PROBLEM DETAILS: Exactly repeat the full listing that follows.

GIVEN MATERIAL:

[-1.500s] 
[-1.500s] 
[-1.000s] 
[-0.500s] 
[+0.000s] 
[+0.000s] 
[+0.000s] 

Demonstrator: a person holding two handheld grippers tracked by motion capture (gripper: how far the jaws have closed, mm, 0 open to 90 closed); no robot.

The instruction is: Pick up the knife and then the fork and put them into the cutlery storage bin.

RESPONSE:
[-1.500s] 
[-1.500s] 
[-1.000s] 
[-0.500s] 
[+0.000s] 
[+0.000s] 
[+0.000s] 

Demonstrator: a person holding two handheld grippers tracked by motion capture (gripper: how far the jaws have closed, mm, 0 open to 90 closed); no robot.

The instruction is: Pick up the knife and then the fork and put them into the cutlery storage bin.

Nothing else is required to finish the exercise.